In this post I will replace a working, but suspect, drive with another drive. No down time. The server is knew.

In this post:

  1. FreeBSD 12.2
  2. ZFS
  3. TOSHIBA MD04ACA500 5TB drive – the suspect drive: da17
  4. TOSHIBA HDWE150 5TB drive – the replacement: da22
  5. None of these drives are under warranty

What drives are in this server?

I have had good luck with Toshiba DT01ACA300 3TB drives (presenting as Hitachi HDS723030BLE640), starting a few years back, and more recently, with Toshiba 5TB drives (Toshiba X300 presenting as TOSHIBA HDWE150 or TOSHIBA MD04ACA5 FP2A). Also great drives for me.

FYI Those 3TB drives presented as Hitachi HDS723030BLE640. They were great for me.

Why am I replacing

Deciding when to replace a drive seems to be an art, not a science. Opinions vary.

I find similar with asking about drive recommendations. Name a brand and someone will report a terrible experience with them.

In my case, I’m seeing these entries in /var/log/messages:

Dec 12 09:23:03 knew smartd[2124]: Device: /dev/da17 [SAT], 40 Currently unreadable (pending) sectors
Dec 12 09:53:04 knew syslogd: last message repeated 1 times
Dec 12 10:23:03 knew syslogd: last message repeated 1 times
Dec 12 10:53:04 knew syslogd: last message repeated 1 times
Dec 12 11:23:03 knew smartd[2124]: Device: /dev/da17 [SAT], 40 Currently unreadable (pending) sectors
Dec 12 11:53:05 knew syslogd: last message repeated 1 times
Dec 12 12:23:04 knew syslogd: last message repeated 1 times
Dec 12 12:53:03 knew syslogd: last message repeated 1 times
Dec 12 13:23:03 knew smartd[2124]: Device: /dev/da17 [SAT], 40 Currently unreadable (pending) sectors
Dec 12 13:53:04 knew syslogd: last message repeated 1 times

The full smartctl output for this drive is in this recent blog post.

Here is a graph of the Reallocated_Event_Count going up since August, where is was zero before that.

LibreNMS graph showing reallocated event count going from 0 to 40 between Aug 2020 and late Oct 2020
LibreNMS graph showing reallocated event count going from 0 to 40 between Aug 2020 and late Oct 2020

This is the only drive in the system with a non-zero value for Current_Pending_Sector.

I think the Current_Pending_Sector and Reallocated_Event_Count refer to the same thing.

Both old and new drives are in the system

It is vital to note that both drives are in the system.

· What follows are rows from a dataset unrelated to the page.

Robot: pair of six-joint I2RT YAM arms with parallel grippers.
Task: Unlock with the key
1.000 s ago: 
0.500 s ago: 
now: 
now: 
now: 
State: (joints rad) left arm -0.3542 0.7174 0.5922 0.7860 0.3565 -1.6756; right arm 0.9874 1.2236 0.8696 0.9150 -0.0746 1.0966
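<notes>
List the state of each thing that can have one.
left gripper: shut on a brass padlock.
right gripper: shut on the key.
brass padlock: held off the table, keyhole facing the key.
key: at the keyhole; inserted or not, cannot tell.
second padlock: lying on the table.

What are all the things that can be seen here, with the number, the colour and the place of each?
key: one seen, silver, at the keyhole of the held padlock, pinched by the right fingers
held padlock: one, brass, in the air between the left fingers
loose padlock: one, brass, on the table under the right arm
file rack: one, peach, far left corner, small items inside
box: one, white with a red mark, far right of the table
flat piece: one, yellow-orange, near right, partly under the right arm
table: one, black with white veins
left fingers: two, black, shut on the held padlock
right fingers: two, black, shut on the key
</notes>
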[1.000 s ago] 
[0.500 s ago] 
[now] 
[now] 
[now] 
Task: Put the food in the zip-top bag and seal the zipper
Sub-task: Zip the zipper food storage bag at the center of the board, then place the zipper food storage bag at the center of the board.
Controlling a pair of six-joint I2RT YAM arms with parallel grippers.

The zpool is not degraded.

This is important. The failing drive *COULD* be removed from the system and the replacement drive put in the same drive bay and replaced. This is not optimal. When the drive is removed from the system the zpool will degrade.

Keeping both old and new drives in the system means that the zpool does not degrade during the replacement process.

Maintaining the vdev, and therefore zpool integrity is important.

This zpool consists of two raidz2 vdevs, each containing 10 5TB drives.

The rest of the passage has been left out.